Green Township is one of the thirteen townships of Clinton County, Ohio, United States. The 2020 census reported 2,468 people living in the township.

==Geography==
Located in the southeastern part of the county, it borders the following townships:
- Richland Township - north corner
- Wayne Township - northeast
- Fairfield Township, Highland County - southeast, north of Penn Township
- Penn Township, Highland County - southeast, south of Fairfield Township
- Union Township, Highland County - south
- Clark Township - southwest
- Washington Township - west
- Union Township - northwest

The entire township lies in the Virginia Military District.

The village of New Vienna is located in the southeastern part of Green Township, along the Highland County line.

Green Township contains the unincorporated community of New Antioch.

==Name and history==
It is one of sixteen Green Townships statewide.

Formerly part of Highland County, the land was transferred by the Ohio General Assembly so that Clinton County would have the constitutionally mandated 400 sqmi of territory.

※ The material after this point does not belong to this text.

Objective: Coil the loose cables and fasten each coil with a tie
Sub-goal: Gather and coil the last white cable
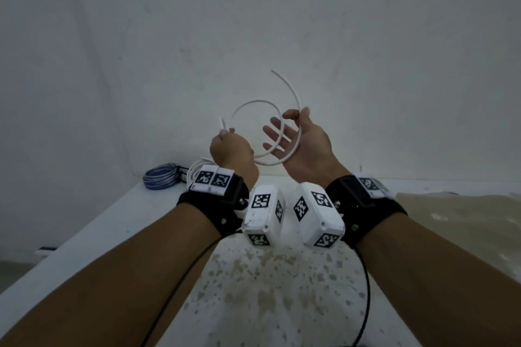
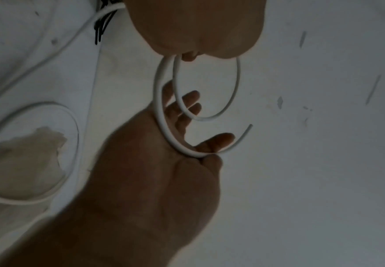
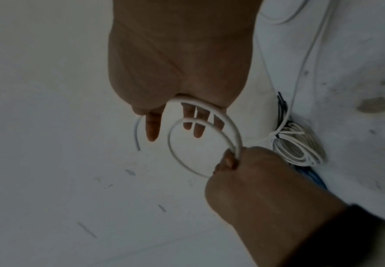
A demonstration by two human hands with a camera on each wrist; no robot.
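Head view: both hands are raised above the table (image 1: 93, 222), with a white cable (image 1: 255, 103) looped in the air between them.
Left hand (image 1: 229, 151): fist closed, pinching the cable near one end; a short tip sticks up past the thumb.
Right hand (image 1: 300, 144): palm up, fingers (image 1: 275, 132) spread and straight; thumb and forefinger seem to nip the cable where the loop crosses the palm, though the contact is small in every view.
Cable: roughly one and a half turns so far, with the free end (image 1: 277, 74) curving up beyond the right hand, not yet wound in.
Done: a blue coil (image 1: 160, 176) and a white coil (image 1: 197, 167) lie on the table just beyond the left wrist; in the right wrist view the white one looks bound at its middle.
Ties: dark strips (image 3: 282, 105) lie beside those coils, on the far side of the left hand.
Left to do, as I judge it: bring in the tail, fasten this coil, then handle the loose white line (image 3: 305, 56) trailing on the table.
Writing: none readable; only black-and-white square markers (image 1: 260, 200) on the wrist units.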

The township was created by the Clinton County Commissioners on August 21, 1813.

==Government==
The township is governed by a three-member board of trustees, who are elected in November of odd-numbered years to a four-year term beginning on the following January 1. Two are elected in the year after the presidential election and one is elected in the year before it. There is also an elected township fiscal officer, who serves a four-year term beginning on April 1 of the year after the election, which is held in November of the year before the presidential election. The trustees and clerk are chosen in non-partisan elections. Vacancies in the fiscal officership or on the board of trustees are filled by the remaining trustees.